Ride-sharing service Uber, which says it has already created 8,000 jobs for drivers in North Carolina, is looking to hire thousands more. To help meet that goal, the company will work with several nonprofits in the Triangle to train drivers.
On April 29, Uber reported that it aimed to have as many as 120,000 drivers across the state by 2020.
To help meet that goal, Uber on Thursday said it is partnering with Triangle nonprofits to provide skills training and entrepreneurial opportunities.
Uber also said wants to have 50,000 drivers in urban communities throughout the East Coast.
The company did not elaborate on the type of training it would provide.
So why is Uber launching the effort, which it is calling “UberUp”?
“We remain committed to driving economic opportunity and development for the cities in which we operate.” said Taylor Bennett, a Triangle area spokesperson for Uber.
In the Triangle, the company will partner with El Centro Hispano, The Institute of Economic Development for North Carolina, Downtown Raleigh Alliance and Jobs for Life.
“As Jobs for Life is committed to seeing all people in NC and beyond experience the dignity of work, we are excited about partnering with Uber in this unique initiative,” said LaToya King, director of operations for Jobs for Life, a Raleigh-based, faith-based job training organization.
Added Pilar Rocha-Goldberg, President and CEO, El Centro Hispano: “Working together with Uber presents an exciting opportunity for North Carolinians to get safe rides when they need them and earn a living on a flexible schedule across the Tar Heel state.”
Uber is an app that allows people to use their personal vehicles to make extra money as taxi drivers or request a ride through their smartphone. Uber drivers have been criticized for not being subjected to the same licensing, registration and insurance fees as taxi cab drivers, which they say allows Uber drivers to charge less and create unfair competition.
Uber says its drivers have generated over $20 million in revenues in North Carolina since the service launched last year. That income is expected to reach $1.6 billion by 2020.
“Uber is a valuable resource, providing a service and job opportunities in the Triangle region,” noted Farad Ali, president and CEO for The Institute for Economic Development, in a statement about the UberUp program.
A recent report by expense management system provider Certify documented growing popularity for Uber as an alternative to taxis. Certify said that 47 percent of the ground transportation rides by its users in March were through Uber.

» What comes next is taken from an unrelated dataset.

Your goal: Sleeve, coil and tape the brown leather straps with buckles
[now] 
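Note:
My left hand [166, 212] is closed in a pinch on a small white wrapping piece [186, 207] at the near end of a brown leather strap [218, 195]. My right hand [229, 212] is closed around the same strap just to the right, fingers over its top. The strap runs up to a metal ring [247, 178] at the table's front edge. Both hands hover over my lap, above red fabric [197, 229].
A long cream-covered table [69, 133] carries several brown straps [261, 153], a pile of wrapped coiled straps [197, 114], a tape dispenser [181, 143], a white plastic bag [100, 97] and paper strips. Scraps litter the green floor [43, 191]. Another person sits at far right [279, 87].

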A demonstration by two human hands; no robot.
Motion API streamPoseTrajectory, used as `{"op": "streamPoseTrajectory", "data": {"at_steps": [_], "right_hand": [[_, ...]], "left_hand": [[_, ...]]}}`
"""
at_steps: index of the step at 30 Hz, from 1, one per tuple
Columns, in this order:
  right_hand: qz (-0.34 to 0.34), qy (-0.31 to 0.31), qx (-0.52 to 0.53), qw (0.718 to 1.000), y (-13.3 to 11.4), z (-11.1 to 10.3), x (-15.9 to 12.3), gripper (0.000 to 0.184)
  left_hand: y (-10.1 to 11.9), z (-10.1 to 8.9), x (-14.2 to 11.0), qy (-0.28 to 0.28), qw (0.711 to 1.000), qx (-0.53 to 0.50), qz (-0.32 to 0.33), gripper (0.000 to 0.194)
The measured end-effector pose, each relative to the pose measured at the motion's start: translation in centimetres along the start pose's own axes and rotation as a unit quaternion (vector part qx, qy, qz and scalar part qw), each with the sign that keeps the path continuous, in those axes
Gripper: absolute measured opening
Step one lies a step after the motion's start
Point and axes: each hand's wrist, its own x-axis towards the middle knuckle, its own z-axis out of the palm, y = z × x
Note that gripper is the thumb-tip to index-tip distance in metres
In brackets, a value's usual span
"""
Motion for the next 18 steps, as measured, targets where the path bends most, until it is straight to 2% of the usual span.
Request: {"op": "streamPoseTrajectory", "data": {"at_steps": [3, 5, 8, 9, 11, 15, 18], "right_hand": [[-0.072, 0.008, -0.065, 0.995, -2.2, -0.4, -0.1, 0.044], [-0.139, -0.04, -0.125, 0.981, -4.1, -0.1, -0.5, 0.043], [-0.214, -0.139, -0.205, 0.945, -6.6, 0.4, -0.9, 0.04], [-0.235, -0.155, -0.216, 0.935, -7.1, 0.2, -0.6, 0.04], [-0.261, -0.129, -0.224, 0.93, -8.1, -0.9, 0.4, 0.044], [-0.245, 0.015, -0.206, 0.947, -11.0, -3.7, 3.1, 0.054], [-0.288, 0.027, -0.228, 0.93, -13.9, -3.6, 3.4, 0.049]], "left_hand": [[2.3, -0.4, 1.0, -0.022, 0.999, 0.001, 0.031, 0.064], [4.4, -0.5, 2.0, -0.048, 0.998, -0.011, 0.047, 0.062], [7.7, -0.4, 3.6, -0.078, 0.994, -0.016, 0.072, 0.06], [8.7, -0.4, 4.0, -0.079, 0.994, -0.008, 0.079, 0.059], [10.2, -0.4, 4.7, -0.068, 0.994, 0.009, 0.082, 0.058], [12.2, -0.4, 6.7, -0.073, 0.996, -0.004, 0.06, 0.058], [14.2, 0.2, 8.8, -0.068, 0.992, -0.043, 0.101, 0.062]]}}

That’s more than tripled from the 14 percent of rides that Uber had just over a year ago in January 2014. In a few cities, Uber now tops taxi rides for business travelers.
While Uber, its competing service Lyft and other “shared economy” startups such as Airbnb face the growing prospect of increased regulation from North Carolina state agencies and local governments, Uber has steadily expanded its coverage area to include 10 cities.
Since launch in North Carolina, Uber says it has provided 2 million rides.